Cahirmee fair has a history, but I fear it is history that has never been written, or written so long ago that it has been lost. I have told already how the fair green straddles a hill under which Boherbwee, 'the yellow road' of Manaan MacLir's cows, passes; how it looks across to the bloody battlefield of Cnocanaar; how it is crowned with a mighty lios which is credited with being the burial ground of the Fianna. It was part of the ancient parish of Cahirduggan in the still more ancient Barony of Fermuighe.
I have pointed out that a few miles to the north-east is Rossach, traditionally the burial ground of the Kings of Fermuighe. Was Cahirmee the stone fort of these same kings and is "mee" in Cahirmee the same word as "moy" in Fermoy? Duggan is supposed to have been a direct descendant of Mogh Ruith and a Duggan, King of Fermoy, was one of Brian Boru's lieutenants to be killed at the battle of Clontarf. O'Duggan held that kingship until he was ousted from it by the Eoganacht O'Keeffes.
We know that the old Irish Aonach began as funeral games when the heroes of a battle were buried, and that horse-racing was a feature of these games; that the games tended to become annual events at which courts of justice were held and laws enacted embodying the traditional customs of the clan or sept or petty kingdom; that at them marriages were solemnised and goods exchanged and bartered.

Did Cahirmee Fair begin in the halcyon day when the victims of the bloody contest of Cnocanaar were laid to rest on the brow overlooking the valley of the Awbeg? It would be plausible to give an affirmative answer. Perhaps that answer will be verified some day when our archaeologists will dig into and examine Mee's Cahir.

It is also worth remembering that in pre-Christian Ireland the last days of July were great days of hill pilgrimages and that changes in the calendar might well mean that Cahirmee Fair once fell at the end, and not in the middle, of the seventh month. However, there is no doubt that this fair was a recognised institution prior to the Cromwellian Wars, because references to the Fair Field of Cahirmee are to be found in ancient documents dating from the reign of Charles II.

It would be interesting, if one could, to trace the history of many of the young colts and fillies that started out on their career of fame when they were brought to the fair-field of Cahirmee. One at least of them has achieved immortality, for he served as the throne from which a great captain-general brought a continent to his feet. He is the white charger Marengo, which Napoleon is shown as riding in Meissonier's masterpiece The Retreat from Moscow.

Coincidentally, the Duke of Wellington's horse at the Battle of Waterloo, an Irish black named Copenhagen, was also purchased at Cahirmee.

==2020 COVID-19 pandemic==
Due to the COVID-19 pandemic the Garda Síochána and council officials have held meetings in order to prevent the fair happening in July 2020. Councillor Ian Doyle, Mayor of County Cork, said that it was likely the council would have to put up barriers.
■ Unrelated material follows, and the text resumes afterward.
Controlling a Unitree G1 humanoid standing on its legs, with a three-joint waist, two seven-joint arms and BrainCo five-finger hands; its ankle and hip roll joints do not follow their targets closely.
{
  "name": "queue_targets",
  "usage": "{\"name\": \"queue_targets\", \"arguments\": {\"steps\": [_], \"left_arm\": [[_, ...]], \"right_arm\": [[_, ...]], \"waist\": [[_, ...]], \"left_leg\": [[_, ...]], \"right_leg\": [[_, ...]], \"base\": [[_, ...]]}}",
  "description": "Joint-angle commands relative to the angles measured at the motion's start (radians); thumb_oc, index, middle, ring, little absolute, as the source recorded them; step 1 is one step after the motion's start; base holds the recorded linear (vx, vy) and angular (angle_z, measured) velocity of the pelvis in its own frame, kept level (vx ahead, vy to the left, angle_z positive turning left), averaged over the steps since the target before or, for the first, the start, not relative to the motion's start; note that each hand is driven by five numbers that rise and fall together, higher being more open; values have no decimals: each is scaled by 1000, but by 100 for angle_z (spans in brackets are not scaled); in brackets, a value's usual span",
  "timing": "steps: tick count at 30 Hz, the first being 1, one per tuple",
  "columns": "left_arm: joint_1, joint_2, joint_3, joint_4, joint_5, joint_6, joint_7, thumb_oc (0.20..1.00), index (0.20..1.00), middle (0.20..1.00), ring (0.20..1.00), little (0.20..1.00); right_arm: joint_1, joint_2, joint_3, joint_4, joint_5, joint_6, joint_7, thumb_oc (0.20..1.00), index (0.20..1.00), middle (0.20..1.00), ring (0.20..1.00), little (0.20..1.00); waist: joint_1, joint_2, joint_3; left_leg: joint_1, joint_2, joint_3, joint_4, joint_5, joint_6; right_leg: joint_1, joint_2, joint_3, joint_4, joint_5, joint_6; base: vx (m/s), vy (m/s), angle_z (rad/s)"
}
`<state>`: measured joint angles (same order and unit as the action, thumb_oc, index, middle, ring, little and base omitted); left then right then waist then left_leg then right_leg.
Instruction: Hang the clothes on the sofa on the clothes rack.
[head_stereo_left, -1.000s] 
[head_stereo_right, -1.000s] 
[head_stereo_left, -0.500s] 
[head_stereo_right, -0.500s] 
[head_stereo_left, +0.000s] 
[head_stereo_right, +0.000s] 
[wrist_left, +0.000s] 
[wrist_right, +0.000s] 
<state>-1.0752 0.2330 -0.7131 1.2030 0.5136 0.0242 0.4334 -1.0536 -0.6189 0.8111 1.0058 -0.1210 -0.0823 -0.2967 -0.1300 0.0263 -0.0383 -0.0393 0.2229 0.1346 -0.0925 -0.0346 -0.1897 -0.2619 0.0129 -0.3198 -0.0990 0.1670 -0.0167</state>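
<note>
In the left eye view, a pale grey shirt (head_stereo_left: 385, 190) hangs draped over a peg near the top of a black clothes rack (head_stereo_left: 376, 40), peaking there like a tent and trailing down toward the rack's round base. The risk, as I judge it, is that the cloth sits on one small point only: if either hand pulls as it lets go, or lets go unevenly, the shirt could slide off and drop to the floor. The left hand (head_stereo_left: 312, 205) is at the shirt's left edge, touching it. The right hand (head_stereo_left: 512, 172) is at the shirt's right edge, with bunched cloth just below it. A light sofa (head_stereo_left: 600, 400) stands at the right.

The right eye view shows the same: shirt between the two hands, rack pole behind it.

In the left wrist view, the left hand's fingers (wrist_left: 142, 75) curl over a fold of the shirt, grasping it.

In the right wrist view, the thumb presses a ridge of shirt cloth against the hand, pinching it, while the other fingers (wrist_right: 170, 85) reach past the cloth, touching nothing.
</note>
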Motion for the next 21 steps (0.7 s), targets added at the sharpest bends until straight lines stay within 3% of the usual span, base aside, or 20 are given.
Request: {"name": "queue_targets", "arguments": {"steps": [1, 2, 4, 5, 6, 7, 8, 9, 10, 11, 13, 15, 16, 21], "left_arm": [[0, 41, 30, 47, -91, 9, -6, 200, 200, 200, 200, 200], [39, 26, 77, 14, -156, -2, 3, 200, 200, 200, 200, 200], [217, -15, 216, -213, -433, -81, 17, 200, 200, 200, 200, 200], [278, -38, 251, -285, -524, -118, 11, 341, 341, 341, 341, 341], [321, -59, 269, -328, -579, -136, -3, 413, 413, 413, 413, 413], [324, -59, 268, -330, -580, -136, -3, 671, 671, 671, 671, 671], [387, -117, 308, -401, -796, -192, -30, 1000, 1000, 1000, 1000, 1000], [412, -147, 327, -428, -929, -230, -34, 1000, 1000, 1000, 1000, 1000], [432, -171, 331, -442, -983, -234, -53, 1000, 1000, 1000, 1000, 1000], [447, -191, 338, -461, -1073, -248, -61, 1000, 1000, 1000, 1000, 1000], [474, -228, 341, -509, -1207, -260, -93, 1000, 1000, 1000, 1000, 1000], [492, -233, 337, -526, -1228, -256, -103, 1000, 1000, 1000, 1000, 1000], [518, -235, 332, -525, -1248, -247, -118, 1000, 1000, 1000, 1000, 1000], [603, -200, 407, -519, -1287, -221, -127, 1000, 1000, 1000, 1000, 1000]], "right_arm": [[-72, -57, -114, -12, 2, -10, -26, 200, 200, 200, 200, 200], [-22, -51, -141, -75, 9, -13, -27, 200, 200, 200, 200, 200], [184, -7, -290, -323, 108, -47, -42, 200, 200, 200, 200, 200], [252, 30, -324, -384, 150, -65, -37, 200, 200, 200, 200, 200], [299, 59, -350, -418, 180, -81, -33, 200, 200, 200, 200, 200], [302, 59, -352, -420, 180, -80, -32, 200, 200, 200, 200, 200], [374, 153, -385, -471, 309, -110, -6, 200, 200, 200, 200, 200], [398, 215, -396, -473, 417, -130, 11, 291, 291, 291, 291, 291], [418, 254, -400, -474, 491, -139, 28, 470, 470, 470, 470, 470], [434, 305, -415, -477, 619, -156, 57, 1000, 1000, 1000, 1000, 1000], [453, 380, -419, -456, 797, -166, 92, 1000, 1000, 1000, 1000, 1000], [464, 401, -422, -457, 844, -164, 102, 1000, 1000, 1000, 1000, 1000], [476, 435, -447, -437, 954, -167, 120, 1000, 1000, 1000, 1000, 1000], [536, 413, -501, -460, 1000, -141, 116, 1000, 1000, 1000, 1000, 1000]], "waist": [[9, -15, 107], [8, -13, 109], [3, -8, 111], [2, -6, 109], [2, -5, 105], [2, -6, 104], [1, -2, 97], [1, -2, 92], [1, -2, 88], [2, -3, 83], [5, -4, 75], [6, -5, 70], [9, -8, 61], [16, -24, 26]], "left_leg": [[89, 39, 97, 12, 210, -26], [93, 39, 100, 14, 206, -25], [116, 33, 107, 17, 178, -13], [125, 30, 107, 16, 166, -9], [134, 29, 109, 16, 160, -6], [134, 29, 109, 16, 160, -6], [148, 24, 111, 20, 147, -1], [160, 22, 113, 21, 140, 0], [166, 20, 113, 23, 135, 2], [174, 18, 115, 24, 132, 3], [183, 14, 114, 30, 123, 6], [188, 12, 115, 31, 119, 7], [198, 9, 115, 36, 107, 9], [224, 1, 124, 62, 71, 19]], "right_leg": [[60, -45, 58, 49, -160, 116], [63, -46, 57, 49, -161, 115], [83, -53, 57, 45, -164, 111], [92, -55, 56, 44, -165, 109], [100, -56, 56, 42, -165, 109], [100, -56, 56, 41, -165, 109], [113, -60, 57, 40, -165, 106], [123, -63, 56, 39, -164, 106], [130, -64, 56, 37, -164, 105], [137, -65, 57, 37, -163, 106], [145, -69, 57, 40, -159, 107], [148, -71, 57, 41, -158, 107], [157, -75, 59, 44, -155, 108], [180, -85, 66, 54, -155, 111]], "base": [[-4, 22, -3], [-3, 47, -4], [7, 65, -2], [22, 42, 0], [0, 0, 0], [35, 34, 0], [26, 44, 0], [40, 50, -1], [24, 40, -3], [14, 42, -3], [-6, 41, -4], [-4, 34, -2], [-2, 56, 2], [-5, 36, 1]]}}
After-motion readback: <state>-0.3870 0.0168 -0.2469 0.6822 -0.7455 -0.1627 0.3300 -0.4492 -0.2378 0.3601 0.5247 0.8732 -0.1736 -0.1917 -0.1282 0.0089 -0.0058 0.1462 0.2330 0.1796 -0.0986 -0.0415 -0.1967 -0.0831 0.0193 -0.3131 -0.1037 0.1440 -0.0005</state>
He also said that the council would contact the various horse organisations to ask them not to support the 2020 fair. He said that by the date of the fair the expected travel limit would be 20km and that the majority of those attending would come from much further away. He said that the Charleville Agricultural Show and Mallow Garden Festival had been cancelled on safety grounds. Normally the fair attracts thousands of people.

There were other cancellations in 1915–18 & 1940–45.